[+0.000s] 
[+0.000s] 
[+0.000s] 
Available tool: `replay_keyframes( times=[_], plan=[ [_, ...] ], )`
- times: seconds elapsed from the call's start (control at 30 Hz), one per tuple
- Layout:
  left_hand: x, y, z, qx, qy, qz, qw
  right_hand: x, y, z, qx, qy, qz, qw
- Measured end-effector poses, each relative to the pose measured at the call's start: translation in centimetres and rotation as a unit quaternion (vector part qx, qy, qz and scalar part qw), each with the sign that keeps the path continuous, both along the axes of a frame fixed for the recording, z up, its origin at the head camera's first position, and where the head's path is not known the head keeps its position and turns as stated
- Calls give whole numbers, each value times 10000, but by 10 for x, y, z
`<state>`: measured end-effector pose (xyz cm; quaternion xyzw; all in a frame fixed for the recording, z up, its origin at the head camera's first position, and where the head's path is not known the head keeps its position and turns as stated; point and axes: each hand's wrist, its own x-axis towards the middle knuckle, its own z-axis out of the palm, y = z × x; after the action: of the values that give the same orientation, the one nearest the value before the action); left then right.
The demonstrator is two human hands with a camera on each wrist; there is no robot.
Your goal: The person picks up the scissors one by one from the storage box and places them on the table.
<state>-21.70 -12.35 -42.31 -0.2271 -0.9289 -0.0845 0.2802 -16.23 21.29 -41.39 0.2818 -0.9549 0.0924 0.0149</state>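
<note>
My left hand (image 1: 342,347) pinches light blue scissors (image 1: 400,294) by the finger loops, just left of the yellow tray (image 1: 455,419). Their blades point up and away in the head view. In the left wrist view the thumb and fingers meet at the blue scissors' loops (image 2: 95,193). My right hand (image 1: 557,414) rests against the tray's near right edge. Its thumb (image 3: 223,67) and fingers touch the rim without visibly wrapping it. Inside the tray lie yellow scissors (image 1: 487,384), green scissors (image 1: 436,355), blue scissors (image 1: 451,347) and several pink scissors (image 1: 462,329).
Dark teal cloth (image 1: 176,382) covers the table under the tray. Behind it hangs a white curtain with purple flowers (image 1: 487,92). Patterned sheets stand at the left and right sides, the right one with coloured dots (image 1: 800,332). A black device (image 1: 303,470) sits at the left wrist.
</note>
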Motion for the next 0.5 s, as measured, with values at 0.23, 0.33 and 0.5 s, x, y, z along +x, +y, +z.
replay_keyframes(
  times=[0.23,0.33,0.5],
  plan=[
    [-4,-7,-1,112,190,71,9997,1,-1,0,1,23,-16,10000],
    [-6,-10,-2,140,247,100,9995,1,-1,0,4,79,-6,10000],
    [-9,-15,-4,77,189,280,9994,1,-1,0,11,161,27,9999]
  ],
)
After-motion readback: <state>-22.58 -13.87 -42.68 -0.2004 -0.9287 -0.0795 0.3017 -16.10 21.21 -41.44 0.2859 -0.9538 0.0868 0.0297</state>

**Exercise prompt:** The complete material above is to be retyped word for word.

**Expected output:**
[+0.000s] 
[+0.000s] 
[+0.000s] 
Available tool: `replay_keyframes( times=[_], plan=[ [_, ...] ], )`
- times: seconds elapsed from the call's start (control at 30 Hz), one per tuple
- Layout:
  left_hand: x, y, z, qx, qy, qz, qw
  right_hand: x, y, z, qx, qy, qz, qw
- Measured end-effector poses, each relative to the pose measured at the call's start: translation in centimetres and rotation as a unit quaternion (vector part qx, qy, qz and scalar part qw), each with the sign that keeps the path continuous, both along the axes of a frame fixed for the recording, z up, its origin at the head camera's first position, and where the head's path is not known the head keeps its position and turns as stated
- Calls give whole numbers, each value times 10000, but by 10 for x, y, z
`<state>`: measured end-effector pose (xyz cm; quaternion xyzw; all in a frame fixed for the recording, z up, its origin at the head camera's first position, and where the head's path is not known the head keeps its position and turns as stated; point and axes: each hand's wrist, its own x-axis towards the middle knuckle, its own z-axis out of the palm, y = z × x; after the action: of the values that give the same orientation, the one nearest the value before the action); left then right.
The demonstrator is two human hands with a camera on each wrist; there is no robot.
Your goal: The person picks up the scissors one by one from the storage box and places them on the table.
<state>-21.70 -12.35 -42.31 -0.2271 -0.9289 -0.0845 0.2802 -16.23 21.29 -41.39 0.2818 -0.9549 0.0924 0.0149</state>
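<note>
My left hand (image 1: 342,347) pinches light blue scissors (image 1: 400,294) by the finger loops, just left of the yellow tray (image 1: 455,419). Their blades point up and away in the head view. In the left wrist view the thumb and fingers meet at the blue scissors' loops (image 2: 95,193). My right hand (image 1: 557,414) rests against the tray's near right edge. Its thumb (image 3: 223,67) and fingers touch the rim without visibly wrapping it. Inside the tray lie yellow scissors (image 1: 487,384), green scissors (image 1: 436,355), blue scissors (image 1: 451,347) and several pink scissors (image 1: 462,329).
Dark teal cloth (image 1: 176,382) covers the table under the tray. Behind it hangs a white curtain with purple flowers (image 1: 487,92). Patterned sheets stand at the left and right sides, the right one with coloured dots (image 1: 800,332). A black device (image 1: 303,470) sits at the left wrist.
</note>
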Motion for the next 0.5 s, as measured, with values at 0.23, 0.33 and 0.5 s, x, y, z along +x, +y, +z.
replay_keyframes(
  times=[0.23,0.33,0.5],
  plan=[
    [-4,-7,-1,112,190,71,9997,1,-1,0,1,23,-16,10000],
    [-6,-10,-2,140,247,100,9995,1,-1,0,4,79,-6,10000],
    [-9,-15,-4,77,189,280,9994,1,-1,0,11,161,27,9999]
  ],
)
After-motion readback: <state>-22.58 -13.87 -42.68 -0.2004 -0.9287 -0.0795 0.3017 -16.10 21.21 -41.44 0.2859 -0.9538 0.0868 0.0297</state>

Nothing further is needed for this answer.